Ruddiman's work has been challenged with data from an earlier interglaciation ("Stage 11", approximately 400,000 years ago) which suggests that 16,000 more years must elapse before the current Holocene interglaciation comes to an end, and thus the early anthropogenic hypothesis is invalid. Also, the argument that "something" is needed to explain the differences in the Holocene is challenged by more recent research showing that all interglacials are different.

Scholars have also disputed Ruddiman's claim that the land change and greenhouse gas emissions caused by Neolithic farming practices account for a large enough systems change to denote new epochal designation. These scholars claim that an early date for the proposed Anthropocene term does not account for a substantial human footprint on Earth. Others have argued that the Early Anthropocene Hypothesis only provides a cursory view of Native American farming practices prior to European colonization, which did not result in the same land change or greenhouse gas emissions as European and Asian agriculture of the same period. They argue that if precolonial Native American farming was studied in relation to European and Asian agriculture of the same period, the European colonization of the Americas would be seen as the epoch's starting point.

European colonization of the Americas 
Professor of Earth System Science Mark Maslin and Professor of Global Change Science Simon L. Lewis argue that the start of the Anthropocene should be dated to the Orbis Spike, a trough in carbon dioxide levels associated with the arrival of Europeans in the Americas.  Reaching a minimum around 1610, global carbon dioxide levels were depressed below 285 parts per million, largely as a result of sequestration due to forest regrowth in the Americas.  This was likely caused by indigenous peoples abandoning farmland following a sharp population decline due to initial contact with European diseases – around 50 million people or 90% of the indigenous population may have succumbed.

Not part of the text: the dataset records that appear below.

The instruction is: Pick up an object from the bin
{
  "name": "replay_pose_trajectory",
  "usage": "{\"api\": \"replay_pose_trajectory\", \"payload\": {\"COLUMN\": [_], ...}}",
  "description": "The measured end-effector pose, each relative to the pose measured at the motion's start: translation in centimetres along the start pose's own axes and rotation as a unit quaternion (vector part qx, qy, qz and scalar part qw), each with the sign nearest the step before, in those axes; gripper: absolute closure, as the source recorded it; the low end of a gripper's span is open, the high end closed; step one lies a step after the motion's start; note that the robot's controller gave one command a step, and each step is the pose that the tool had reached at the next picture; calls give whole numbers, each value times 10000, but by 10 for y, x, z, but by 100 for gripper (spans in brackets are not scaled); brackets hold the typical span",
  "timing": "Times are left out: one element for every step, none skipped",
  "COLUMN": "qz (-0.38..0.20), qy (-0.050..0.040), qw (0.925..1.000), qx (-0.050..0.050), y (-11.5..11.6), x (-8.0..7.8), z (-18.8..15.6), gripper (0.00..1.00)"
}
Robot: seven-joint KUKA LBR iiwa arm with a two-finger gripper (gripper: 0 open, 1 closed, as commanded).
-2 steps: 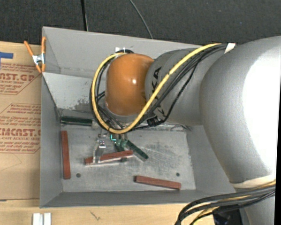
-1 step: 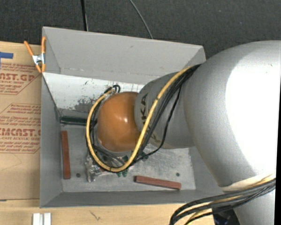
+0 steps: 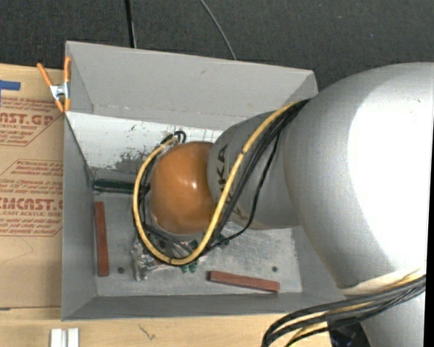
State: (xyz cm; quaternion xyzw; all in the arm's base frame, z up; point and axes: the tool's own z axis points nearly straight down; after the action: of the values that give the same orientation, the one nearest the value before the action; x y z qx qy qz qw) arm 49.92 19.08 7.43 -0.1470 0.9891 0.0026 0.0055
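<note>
My gripper (image 3: 143,261) is low in the bin's front left part, mostly hidden under the arm's orange cover and cables. A reddish-brown stick (image 3: 101,238) lies lengthwise along the left wall, just left of the gripper. A second reddish-brown stick (image 3: 243,281) lies flat by the front wall, to the gripper's right. A dark stick (image 3: 115,187) lies near the left wall further back, its right end hidden under the arm. What lies directly beneath the gripper is hidden.
The large arm with its orange cover and looped yellow and black cables covers the bin's middle and right side. The bin walls stand close to the gripper at the left and front.
</note>
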Motion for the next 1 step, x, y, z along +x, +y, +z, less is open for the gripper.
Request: {"api": "replay_pose_trajectory", "payload": {"qz": [21], "qy": [76], "qw": [10000], "qx": [15], "y": [-6], "x": [10], "z": [-40], "gripper": [100]}}
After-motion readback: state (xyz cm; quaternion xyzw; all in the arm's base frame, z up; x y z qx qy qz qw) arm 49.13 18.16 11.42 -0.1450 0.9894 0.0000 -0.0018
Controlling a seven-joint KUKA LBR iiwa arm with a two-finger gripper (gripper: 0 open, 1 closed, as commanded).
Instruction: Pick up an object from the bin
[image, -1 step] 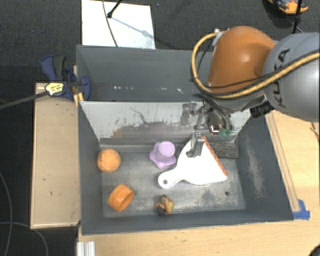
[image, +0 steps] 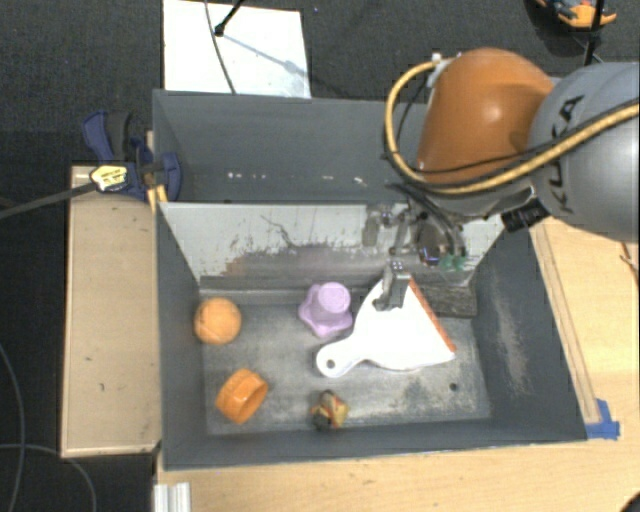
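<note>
Grey bin (image: 505, 330) floor; my fingers (image: 396, 283) meet the white flat scoop (image: 395, 345) at its top tip, purple cup (image: 327, 308) beside them. Apart or together, I cannot tell. Grasping step, I judge; next, a firm pinch and lift.

Loose items, located relative to the lilac knob-shaped piece (image: 326, 308): an orange ball (image: 217, 321) lies well to its left, at about the same level; an orange faceted block (image: 241, 394) lies below and to its left; a small dark-and-yellow object (image: 328, 410) lies directly below it, apart.
</note>
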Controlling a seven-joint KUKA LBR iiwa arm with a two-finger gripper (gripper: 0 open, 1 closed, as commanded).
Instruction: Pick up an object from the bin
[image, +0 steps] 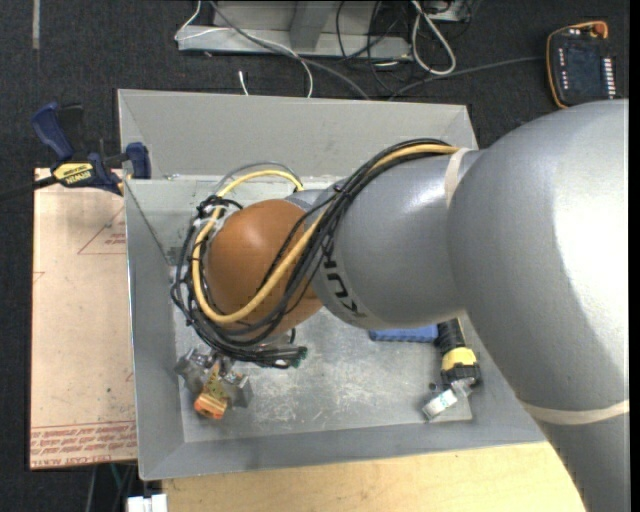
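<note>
Our gripper (212, 376) sits in the bin's (330, 400) seven o'clock corner with a small orange block (209, 405) just beside it at six o'clock, though we cannot tell whether it is clenched.

This looks like a robotics lab or test workshop: a big grey robot arm (520, 250) reaches into a grey metal bin (300, 110) on a dark floor (80, 60), with loose cables (430, 50) trailing from metal equipment (290, 30) and an orange-edged handheld controller (580, 62) lying nearby.
</note>
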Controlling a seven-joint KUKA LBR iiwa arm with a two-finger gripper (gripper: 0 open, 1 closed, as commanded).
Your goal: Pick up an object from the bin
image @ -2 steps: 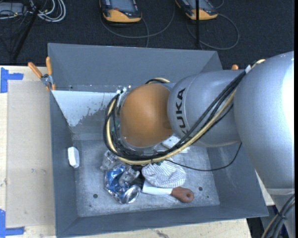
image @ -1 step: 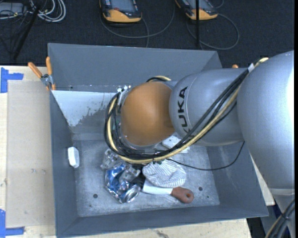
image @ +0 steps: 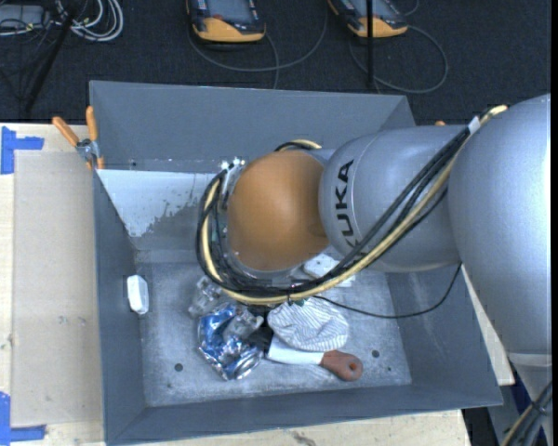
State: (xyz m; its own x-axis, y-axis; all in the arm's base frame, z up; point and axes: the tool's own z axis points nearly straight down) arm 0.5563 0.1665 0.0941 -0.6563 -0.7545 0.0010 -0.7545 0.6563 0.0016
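Note:
A crumpled blue and silver foil wrapper [image: 221, 339] lies on the bin floor at the front, just below the orange cover on the wrist. A clear crinkled plastic piece [image: 205, 296] sits directly behind it, at the cover's lower left edge. To the right of the wrapper lies a white, finely striped cloth bundle [image: 308, 324]. In front of the cloth is a tool with a white handle and a reddish-brown end [image: 327, 360], its dark head touching the wrapper. A white object [image: 320, 266] peeks out from under the arm behind the cloth.
A small white oblong piece [image: 137, 294] lies alone by the bin's left wall. The arm comes in from the right, and its orange cover and looped cables hang over the middle of the bin. The sloped back wall rises behind them.

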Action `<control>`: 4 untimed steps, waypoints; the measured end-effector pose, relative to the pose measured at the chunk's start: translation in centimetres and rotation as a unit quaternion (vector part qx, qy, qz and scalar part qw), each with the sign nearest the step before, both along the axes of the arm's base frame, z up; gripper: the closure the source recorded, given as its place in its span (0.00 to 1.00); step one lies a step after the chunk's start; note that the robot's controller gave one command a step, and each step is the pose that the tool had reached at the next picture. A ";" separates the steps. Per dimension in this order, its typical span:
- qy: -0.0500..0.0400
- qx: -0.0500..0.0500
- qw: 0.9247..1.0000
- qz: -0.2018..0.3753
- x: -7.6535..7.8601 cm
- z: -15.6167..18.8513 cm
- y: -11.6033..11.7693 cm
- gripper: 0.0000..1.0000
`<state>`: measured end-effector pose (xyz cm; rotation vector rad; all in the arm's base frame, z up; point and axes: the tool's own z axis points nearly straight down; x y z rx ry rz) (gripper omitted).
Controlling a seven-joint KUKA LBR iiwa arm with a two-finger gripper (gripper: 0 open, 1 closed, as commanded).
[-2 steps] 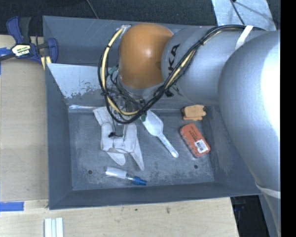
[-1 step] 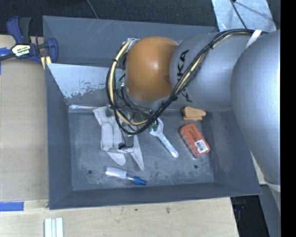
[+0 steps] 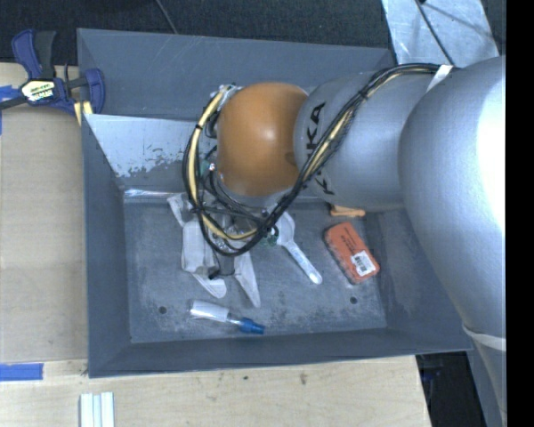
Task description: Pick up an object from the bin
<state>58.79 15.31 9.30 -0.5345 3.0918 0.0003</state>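
Gripper (image 3: 217,272) sits low in the bin (image 3: 105,256), tucked under the arm's orange cover (image 3: 258,140) and its loop of cables. From my seat I cannot tell whether it stands apart or together, and nothing is plainly caught in it. I'll place everything against the orange pack (image 3: 350,252), the flat barcoded one on the right of the bin floor.

Farthest left of the pack lies the wrapper (image 3: 190,238), a crumpled sheet of clear-white plastic. The gripper is on or just above its right-hand folds; I can't say whether it touches. That is the thing I'd take as the target. Also left of the pack, but nearer the front wall, is a tube (image 3: 215,311), clear with a blue cap, lying flat and apart from the wrapper. Just left of the pack a white spoon (image 3: 300,262) lies slantwise, its upper end running under the cables. Just behind the pack is a small orange stub (image 3: 347,210), too small to name.

My read on the wrapper is that it is very light, limp and slick, and will crumple rather than resist. A pinch on one flat layer would likely slide off. I'd close on a raised fold or bunched ridge near its middle, where several layers stack. It should not break; the risk I see is it slipping free or dragging the spoon along.
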 end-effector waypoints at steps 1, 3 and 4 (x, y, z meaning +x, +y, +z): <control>0.000 0.000 0.996 0.086 0.2 -1.8 0.3 0.00; 0.001 0.000 0.994 0.106 0.1 1.8 -0.5 0.00; -0.003 0.000 0.995 0.105 0.1 4.2 -0.1 0.00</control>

For Maslin and Lewis, the Orbis Spike represents a GSSP, a kind of marker used to define the start of a new geological period.  They also go on to say that associating the Anthropocene to European arrival in the Americas makes sense given that the continent's colonization was instrumental in the development of global trade networks and the capitalist economy, which played a significant role in initiating the Industrial Revolution and the Great Acceleration.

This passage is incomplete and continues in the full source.